## Exercise instructions
Set down each line from the start of the material exactly, please, up to and including the one that contains "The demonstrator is".

## Data for analysis

- - -

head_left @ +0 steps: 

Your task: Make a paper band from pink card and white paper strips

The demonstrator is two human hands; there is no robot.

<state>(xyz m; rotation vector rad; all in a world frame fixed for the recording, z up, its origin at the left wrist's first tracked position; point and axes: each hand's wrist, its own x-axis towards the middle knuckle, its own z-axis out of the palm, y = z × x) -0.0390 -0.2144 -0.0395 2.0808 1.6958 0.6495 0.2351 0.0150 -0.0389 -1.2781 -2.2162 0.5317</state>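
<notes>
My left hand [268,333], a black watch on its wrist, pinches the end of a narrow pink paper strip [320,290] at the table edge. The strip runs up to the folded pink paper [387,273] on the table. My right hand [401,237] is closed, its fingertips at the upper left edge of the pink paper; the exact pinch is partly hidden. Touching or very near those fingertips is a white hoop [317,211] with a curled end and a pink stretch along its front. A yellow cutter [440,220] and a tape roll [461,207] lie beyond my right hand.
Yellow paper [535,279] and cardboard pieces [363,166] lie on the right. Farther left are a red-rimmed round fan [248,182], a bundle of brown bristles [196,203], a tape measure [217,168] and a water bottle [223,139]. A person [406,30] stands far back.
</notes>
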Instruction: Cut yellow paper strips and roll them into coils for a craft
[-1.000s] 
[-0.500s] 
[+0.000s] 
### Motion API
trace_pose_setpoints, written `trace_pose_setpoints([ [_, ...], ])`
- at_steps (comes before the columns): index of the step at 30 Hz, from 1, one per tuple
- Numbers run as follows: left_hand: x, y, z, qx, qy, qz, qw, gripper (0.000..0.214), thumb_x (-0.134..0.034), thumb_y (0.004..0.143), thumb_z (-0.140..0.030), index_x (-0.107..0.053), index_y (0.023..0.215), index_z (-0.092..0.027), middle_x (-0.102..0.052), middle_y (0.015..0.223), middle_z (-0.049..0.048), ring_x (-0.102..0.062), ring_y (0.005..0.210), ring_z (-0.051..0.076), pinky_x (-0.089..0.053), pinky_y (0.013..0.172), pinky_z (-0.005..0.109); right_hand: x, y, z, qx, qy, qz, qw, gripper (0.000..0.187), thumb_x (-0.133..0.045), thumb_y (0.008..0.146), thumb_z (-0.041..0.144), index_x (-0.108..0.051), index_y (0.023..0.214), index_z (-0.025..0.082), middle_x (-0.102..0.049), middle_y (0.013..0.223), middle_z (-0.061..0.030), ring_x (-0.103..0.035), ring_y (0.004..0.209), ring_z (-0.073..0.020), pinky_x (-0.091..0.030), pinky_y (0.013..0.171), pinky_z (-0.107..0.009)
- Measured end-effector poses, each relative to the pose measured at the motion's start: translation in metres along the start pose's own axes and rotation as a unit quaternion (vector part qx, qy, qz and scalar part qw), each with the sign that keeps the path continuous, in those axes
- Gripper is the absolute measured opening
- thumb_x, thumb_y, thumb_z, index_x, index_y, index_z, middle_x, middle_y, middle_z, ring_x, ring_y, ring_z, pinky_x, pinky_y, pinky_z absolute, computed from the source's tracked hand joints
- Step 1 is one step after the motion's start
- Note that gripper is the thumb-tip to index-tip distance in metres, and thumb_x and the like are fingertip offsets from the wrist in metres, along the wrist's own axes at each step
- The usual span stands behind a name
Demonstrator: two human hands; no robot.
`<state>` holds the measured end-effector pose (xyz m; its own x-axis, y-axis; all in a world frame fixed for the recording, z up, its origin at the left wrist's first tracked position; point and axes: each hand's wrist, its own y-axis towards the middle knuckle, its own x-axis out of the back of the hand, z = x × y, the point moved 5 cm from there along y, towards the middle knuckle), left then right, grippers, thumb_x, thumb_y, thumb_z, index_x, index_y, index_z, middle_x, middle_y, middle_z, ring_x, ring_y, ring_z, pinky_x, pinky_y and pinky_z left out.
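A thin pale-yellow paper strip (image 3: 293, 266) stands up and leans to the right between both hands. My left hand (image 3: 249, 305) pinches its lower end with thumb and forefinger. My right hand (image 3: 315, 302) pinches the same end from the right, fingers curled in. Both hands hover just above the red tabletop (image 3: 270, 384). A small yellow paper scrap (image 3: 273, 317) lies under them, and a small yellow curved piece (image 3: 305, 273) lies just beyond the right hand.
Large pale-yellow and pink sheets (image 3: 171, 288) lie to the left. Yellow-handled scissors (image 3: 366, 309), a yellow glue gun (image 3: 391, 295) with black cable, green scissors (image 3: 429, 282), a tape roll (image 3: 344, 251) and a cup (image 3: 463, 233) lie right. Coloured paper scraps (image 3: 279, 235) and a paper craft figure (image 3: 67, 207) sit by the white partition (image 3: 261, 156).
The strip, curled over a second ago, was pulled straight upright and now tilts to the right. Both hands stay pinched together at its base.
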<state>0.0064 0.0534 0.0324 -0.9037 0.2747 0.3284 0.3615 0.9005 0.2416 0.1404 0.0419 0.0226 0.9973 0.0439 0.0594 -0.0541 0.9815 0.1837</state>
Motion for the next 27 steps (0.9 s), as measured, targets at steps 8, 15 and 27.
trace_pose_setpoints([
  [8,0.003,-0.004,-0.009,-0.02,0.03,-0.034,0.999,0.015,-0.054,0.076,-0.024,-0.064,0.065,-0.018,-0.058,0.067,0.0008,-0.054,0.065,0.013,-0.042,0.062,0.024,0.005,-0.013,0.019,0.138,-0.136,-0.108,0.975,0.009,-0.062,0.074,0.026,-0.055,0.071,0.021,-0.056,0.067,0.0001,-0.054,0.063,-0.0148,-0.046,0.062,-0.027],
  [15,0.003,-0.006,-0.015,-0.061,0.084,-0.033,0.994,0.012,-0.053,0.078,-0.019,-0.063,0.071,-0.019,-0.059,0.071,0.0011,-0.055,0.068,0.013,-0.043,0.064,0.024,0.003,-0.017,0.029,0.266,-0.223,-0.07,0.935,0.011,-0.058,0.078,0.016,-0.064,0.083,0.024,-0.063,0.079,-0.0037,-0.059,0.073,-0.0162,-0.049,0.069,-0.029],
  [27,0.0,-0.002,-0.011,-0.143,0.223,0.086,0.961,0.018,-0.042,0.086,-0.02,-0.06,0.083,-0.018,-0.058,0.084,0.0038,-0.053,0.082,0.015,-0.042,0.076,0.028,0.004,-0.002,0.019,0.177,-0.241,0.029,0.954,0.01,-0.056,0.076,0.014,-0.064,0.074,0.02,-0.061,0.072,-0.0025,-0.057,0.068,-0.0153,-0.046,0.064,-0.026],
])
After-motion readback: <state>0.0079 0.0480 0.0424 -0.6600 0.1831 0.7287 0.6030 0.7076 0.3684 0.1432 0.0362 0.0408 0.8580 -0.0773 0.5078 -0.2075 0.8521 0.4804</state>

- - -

## Written response
head_left @ +0 steps: 

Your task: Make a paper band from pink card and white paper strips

The demonstrator is two human hands; there is no robot.

The output above is the complete answer.